— What you have to do —
With the line containing "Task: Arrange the" as the starting point, output every line of the data below through its final line, character for character.

— Dataset excerpt —

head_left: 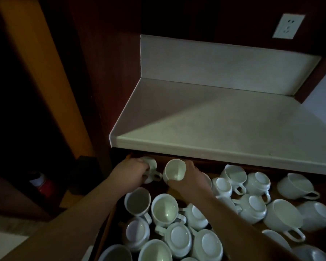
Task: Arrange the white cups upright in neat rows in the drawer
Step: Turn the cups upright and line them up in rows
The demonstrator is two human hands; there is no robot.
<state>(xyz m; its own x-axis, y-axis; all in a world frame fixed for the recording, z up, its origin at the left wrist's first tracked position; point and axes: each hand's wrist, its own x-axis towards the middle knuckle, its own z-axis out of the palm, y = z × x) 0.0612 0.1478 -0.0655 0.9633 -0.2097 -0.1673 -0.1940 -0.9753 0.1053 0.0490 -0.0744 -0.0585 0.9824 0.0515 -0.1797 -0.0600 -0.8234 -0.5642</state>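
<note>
Now, drawer [101, 243]: open under the counter [215, 125].
White cups [179, 236]: jumbled near and right, many upside down.
Left hand [132, 172]: my fingers grip a cup [151, 169], far left corner.
Right hand [189, 178]: my fingers grip a second cup [174, 170] just right of it.

The drawer [106, 227] stands open below the front edge of the worktop [215, 125]. The fingers [143, 175] of the left hand [132, 172] grip the rear-left cup [151, 167] in the drawer's rear left corner. Just right of them, the right hand [189, 178] grips the second cup [174, 170]; the two cups sit just apart. In front of the left fingers stands the first upright cup [137, 201], with the next upright cup [165, 208] beside it on its right. In front of these lie the inverted cups [179, 237], touching. Right of the right fingers lie the jumbled cups [256, 204]. Behind all fingers, above the worktop's far right, sits the wall socket [288, 26].
</note>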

— Exercise solution —
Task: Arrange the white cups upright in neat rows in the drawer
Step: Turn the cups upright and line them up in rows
The demonstrator is two human hands; there is no robot.
<state>(xyz m; its own x-axis, y-axis; all in a world frame fixed for the recording, z up, its origin at the left wrist's first tracked position; point and axes: each hand's wrist, its own x-axis towards the middle knuckle, its own z-axis out of the palm, y = z × x) 0.0612 0.1478 -0.0655 0.9633 -0.2097 -0.1673 -0.1940 -0.9753 0.1053 0.0490 -0.0744 -0.0585 0.9824 0.0515 -0.1797 -0.0600 -0.8234 -0.5642</state>
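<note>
Now, drawer [101, 243]: open under the counter [215, 125].
White cups [179, 236]: jumbled near and right, many upside down.
Left hand [132, 172]: my fingers grip a cup [151, 169], far left corner.
Right hand [189, 178]: my fingers grip a second cup [174, 170] just right of it.

The drawer [106, 227] stands open below the front edge of the worktop [215, 125]. The fingers [143, 175] of the left hand [132, 172] grip the rear-left cup [151, 167] in the drawer's rear left corner. Just right of them, the right hand [189, 178] grips the second cup [174, 170]; the two cups sit just apart. In front of the left fingers stands the first upright cup [137, 201], with the next upright cup [165, 208] beside it on its right. In front of these lie the inverted cups [179, 237], touching. Right of the right fingers lie the jumbled cups [256, 204]. Behind all fingers, above the worktop's far right, sits the wall socket [288, 26].
</note>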

Nothing remains to be added to this answer.